■ **Action item**:
Report how many lines of these entries hold the string "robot"; reply with the number alone.

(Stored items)
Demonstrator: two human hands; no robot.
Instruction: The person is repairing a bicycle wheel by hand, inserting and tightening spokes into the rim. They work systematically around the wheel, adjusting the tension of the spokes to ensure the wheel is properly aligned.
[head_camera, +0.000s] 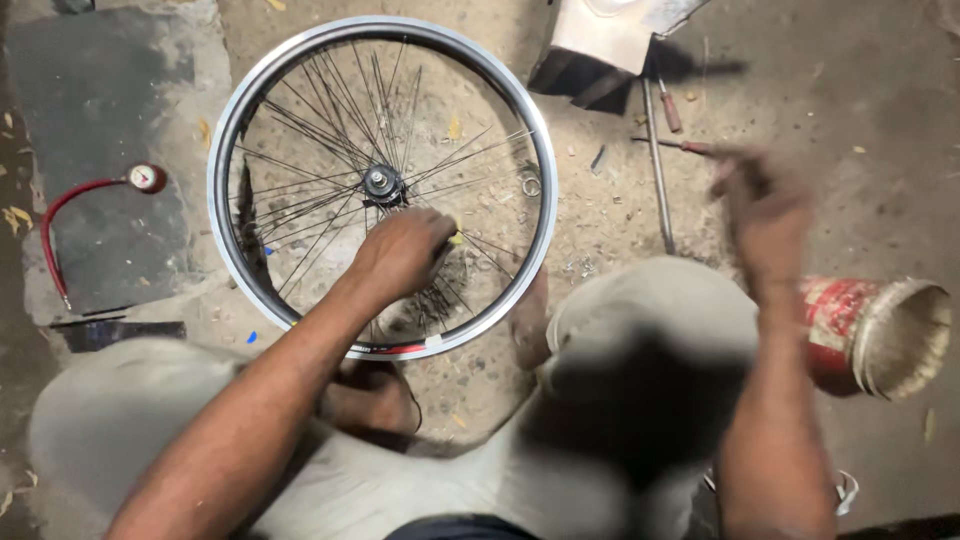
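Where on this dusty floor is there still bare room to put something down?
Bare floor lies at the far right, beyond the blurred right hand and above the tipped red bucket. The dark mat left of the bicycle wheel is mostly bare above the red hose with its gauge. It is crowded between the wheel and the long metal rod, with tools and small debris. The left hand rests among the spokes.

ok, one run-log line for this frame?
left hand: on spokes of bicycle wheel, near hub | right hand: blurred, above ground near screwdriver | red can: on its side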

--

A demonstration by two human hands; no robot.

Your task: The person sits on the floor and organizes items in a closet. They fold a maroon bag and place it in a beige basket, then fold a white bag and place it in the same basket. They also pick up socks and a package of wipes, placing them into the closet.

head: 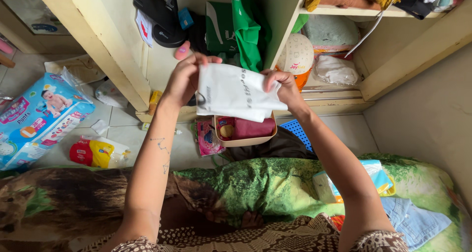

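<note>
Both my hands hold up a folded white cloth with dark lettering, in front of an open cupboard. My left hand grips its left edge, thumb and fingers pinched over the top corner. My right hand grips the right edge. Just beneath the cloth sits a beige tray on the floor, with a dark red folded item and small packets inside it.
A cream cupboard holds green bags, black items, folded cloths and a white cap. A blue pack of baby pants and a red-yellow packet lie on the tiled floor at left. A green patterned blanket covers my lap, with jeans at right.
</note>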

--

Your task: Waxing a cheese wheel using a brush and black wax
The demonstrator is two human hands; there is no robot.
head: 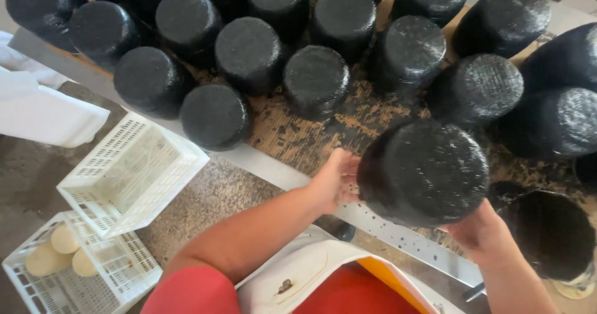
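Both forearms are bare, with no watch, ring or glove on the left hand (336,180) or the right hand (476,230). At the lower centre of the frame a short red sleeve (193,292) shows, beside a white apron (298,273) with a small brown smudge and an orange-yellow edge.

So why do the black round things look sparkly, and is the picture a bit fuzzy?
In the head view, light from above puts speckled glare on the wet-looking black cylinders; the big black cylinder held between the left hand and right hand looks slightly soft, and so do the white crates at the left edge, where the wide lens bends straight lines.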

■ **Response area**:
3